The two determiners may possibly swell to unprecedented intensities. Furthermore, they have a higher likelihood of turning out to be further engrossed in the voting process. These have an impact on making the electorate to strongly react to negative advertisements. Negative ads have been found to generate fewer facts. This has an impact on reducing the extent of sympathetic benevolence towards the aspirant during voting. However, owing to the electorates’ discernment that it was needless, he or she may possibly decide to reassess the sympathy for the aspirant.

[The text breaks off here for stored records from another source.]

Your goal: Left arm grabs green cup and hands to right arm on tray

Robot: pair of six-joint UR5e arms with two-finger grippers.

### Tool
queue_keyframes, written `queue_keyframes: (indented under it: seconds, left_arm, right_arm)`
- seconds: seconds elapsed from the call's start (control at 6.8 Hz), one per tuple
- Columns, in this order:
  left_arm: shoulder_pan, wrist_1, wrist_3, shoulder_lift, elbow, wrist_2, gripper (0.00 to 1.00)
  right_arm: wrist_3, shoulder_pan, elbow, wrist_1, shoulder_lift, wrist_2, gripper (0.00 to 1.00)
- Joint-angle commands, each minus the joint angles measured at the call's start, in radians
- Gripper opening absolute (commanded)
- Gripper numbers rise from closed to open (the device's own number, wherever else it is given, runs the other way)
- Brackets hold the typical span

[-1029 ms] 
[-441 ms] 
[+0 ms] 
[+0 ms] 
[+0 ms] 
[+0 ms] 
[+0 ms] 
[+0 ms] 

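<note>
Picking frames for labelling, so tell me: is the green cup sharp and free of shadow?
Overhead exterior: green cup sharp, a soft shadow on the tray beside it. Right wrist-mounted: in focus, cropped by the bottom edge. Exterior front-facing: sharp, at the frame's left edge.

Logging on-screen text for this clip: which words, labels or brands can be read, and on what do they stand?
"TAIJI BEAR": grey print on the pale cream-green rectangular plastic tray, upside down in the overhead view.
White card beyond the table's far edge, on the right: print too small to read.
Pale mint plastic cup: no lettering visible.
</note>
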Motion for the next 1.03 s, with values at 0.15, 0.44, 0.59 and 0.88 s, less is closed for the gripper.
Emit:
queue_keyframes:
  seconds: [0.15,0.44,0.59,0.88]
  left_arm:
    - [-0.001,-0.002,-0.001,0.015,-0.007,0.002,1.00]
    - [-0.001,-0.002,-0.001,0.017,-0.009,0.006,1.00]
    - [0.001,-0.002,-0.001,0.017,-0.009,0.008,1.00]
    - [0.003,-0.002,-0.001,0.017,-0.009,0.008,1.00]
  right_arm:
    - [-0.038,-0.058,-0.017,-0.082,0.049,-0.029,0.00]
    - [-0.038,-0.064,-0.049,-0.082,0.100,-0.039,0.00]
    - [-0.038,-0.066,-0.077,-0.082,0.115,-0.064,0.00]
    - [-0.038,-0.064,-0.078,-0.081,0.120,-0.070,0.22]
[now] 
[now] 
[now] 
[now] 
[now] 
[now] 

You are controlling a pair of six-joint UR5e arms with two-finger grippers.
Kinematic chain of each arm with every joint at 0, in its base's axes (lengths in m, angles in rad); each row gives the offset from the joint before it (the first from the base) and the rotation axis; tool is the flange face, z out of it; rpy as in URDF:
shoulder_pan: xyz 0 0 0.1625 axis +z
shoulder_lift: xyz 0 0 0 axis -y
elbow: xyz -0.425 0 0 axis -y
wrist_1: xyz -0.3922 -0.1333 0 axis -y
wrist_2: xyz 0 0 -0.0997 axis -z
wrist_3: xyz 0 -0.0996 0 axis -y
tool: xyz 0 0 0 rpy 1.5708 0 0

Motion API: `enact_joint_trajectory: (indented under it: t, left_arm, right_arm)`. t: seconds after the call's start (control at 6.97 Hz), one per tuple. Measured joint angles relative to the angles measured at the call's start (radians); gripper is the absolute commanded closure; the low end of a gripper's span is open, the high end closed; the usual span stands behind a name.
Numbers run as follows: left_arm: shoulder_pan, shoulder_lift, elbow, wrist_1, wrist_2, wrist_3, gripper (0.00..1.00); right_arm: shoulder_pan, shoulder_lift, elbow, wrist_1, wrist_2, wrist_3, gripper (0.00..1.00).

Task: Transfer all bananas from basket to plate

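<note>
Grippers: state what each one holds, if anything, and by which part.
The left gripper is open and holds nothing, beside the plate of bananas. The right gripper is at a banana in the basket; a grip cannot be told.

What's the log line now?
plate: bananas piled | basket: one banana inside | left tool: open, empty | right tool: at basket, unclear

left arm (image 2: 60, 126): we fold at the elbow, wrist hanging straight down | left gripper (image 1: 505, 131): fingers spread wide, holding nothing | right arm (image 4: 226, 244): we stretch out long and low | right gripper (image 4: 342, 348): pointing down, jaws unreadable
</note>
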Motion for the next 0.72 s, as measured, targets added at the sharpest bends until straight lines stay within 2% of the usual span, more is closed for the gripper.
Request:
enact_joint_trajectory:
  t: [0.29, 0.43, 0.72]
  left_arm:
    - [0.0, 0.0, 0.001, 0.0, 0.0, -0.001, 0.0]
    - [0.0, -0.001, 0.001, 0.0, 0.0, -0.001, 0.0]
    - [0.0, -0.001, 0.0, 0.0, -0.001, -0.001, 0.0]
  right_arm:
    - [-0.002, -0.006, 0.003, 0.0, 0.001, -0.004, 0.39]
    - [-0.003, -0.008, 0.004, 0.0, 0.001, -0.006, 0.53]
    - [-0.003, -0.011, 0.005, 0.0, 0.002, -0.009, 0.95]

In the United States of America, most presidential, senate and other elections may possibly feature a current office holder. These aspirants are usually in a better position to triumph over their rivals due to the fact the electorate are acquainted with a lot of facts concerning them. Due to this reason, unconstructive advertisements aired against them (incumbents or current office holders) can have a repercussion impact. This is attributed to the fact that the incumbent’s advertisements may possibly swell to a larger extent the contender’s profile identification and have an impact on both the voter turnout and voting tendencies (Karen and Hensel, 67). It has been verified that that electorate who are autonomous (whose reaction to negative advertisements of the contestants is low) are likely to turn out in large numbers to exercise their democratic rights through voting.

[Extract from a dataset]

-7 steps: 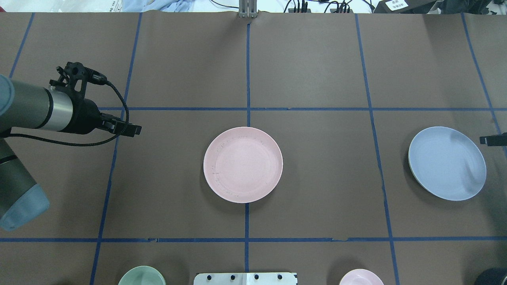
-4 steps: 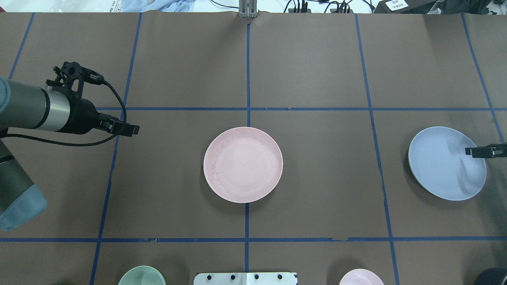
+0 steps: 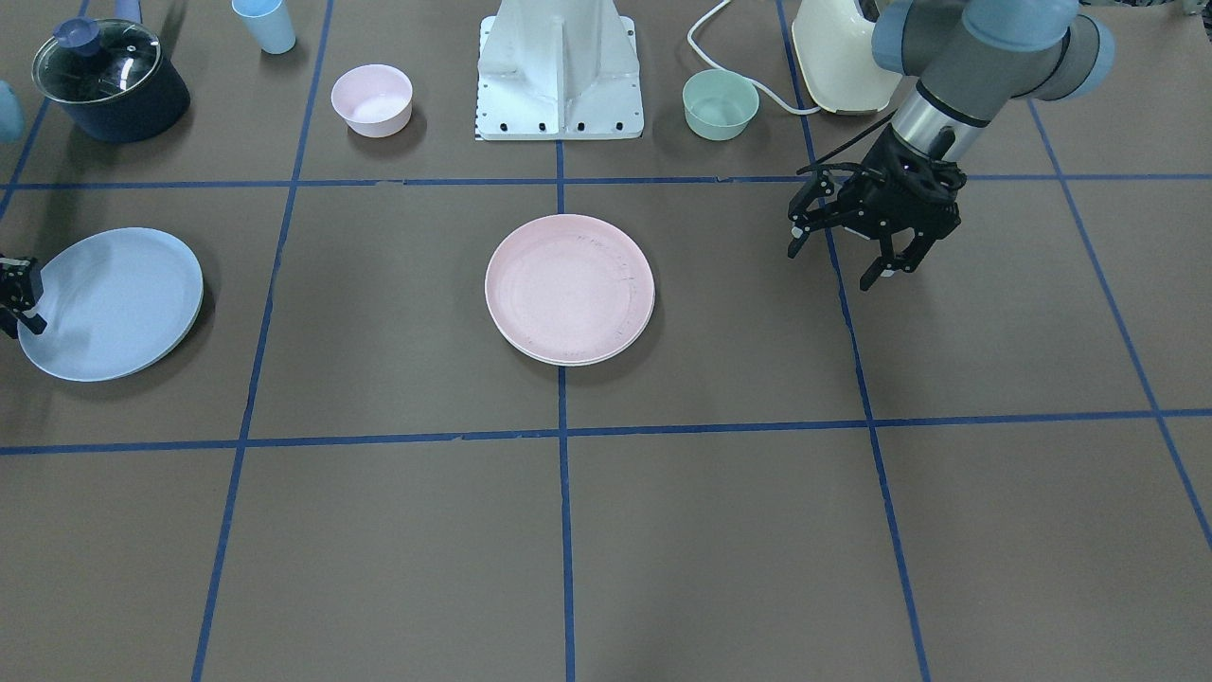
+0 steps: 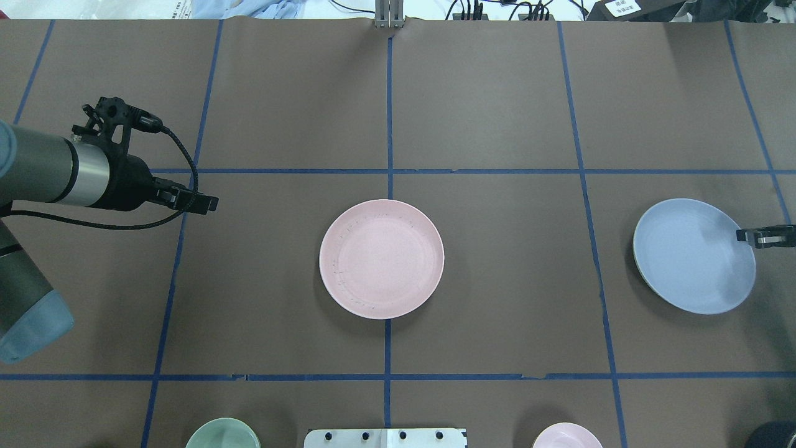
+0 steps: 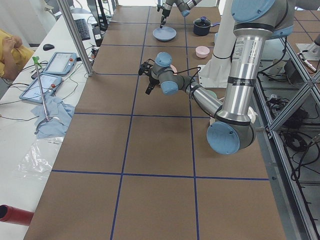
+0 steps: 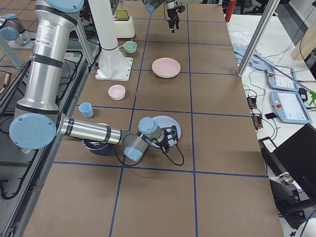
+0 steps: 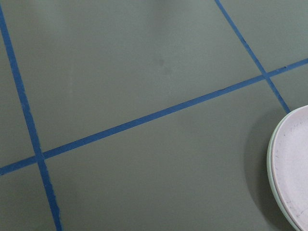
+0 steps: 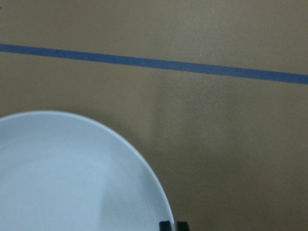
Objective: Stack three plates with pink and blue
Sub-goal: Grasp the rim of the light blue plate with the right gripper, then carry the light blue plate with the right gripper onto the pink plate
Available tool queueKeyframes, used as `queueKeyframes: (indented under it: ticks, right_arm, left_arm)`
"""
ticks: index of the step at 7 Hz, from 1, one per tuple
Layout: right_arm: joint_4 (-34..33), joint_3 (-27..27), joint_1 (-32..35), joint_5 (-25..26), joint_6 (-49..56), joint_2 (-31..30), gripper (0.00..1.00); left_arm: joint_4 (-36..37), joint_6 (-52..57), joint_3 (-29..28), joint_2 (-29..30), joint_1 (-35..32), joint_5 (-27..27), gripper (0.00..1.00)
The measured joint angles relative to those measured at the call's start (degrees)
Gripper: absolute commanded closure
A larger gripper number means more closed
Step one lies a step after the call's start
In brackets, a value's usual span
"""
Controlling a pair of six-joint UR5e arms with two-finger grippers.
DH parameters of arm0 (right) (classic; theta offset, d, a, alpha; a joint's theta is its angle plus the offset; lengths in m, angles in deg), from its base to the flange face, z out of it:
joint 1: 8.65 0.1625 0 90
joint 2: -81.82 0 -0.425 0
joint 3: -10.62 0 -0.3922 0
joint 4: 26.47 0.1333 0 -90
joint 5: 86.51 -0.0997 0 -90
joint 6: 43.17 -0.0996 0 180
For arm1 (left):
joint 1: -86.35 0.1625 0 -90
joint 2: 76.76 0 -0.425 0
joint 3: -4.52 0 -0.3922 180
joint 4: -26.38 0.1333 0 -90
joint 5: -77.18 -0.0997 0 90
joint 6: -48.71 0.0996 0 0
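So the right gripper (image 4: 741, 236) is pinching the blue plate (image 4: 690, 258) by its rim, and the left gripper (image 3: 830, 268) is hanging open. Next it's probably lifting it onto the pink plate (image 3: 568, 289).

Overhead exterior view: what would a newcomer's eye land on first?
The pink plate sits dead centre on the brown table. At the right edge the right gripper holds the blue plate by its rim; the left gripper hangs open above the table, far left.

Overhead and front-facing views look down from opposite sides, sharing the pink plate (image 4: 381, 267).
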Motion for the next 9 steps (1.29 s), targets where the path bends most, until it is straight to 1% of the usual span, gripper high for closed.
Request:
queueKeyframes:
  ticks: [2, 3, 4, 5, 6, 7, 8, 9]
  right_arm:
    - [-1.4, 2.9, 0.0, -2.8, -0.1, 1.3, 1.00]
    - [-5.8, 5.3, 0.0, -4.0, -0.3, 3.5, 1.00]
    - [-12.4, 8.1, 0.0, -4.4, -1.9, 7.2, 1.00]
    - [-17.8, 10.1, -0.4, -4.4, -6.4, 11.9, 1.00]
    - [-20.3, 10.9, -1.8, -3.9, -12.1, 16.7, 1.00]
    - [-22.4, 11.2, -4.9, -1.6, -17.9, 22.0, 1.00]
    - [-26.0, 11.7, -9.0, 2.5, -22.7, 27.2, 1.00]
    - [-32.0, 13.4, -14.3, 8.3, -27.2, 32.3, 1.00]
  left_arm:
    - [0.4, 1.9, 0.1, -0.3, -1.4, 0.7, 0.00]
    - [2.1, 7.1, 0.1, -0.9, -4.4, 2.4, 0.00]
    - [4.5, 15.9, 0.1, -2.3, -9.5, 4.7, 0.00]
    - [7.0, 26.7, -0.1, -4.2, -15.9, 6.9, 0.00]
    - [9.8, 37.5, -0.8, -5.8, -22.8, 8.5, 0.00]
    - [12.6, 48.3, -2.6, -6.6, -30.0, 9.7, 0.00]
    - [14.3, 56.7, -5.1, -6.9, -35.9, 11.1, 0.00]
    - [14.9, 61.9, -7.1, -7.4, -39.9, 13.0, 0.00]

A key origin of the predicament as far as political advertising is concerned is whether to make use of negative or positive advertising during the campaign period. Negative advertising tactics normally pose a myriad of detrimental consequences not only to our political system but also to the electorate who are required by law to partake in a voting process in order to select their preferred candidates. For that reason, there is a need for the politicians to make use of positive advertising strategies since they are likely to breed a more cohesive American society. I strongly believe that the “prevailing” state of mind of political advertisement campaigns requires being stabilized by an additional “fostering” point of reference. This will ensure that the ideologies of laissez-faire democracy remain sustainable.
Freedman, Paul, Wood, William, and Lawton, Dale. “Do’s and Don’ts of Negative Ads: WhatVoters Say”. Campaigns and Elections 20 (1999): 20-5.
Hale, Jon, Fox, Jeffrey, and Farmer, Rick. “Negative Advertisements in U.S. Senate Campaigns: The Influence of Campaign Context.” Social Science Quarterly 77 (1996): 329-43.
Karen, James, and Hensel, Paul. “Negative Advertising: The Malicious Strain of Comparative Advertising.” Journal of Advertising, 20.2 (1991): 53-75.
Nimmo, D. Political persuaders: The techniques of modern election campaigns. New Brunswick: Transaction, 2001.
Rahn, Wendy M., and Rebecca M. Hirshorn. “Political Advertising and Public Mood: A Study of Children’s Political Orientations.” Political Communication 16 (1999): 387-407.
Thurber, James, Candice, Nelson, and Dulio, David. Crowded Airwaves: Campaign Advertising in Elections. Washington, D.C.: Brookings Institution Press, 2000.
West, Darrel. “Television Advertising in Election Campaigns.” Political Science Quarterly 109 (1995): 789-809.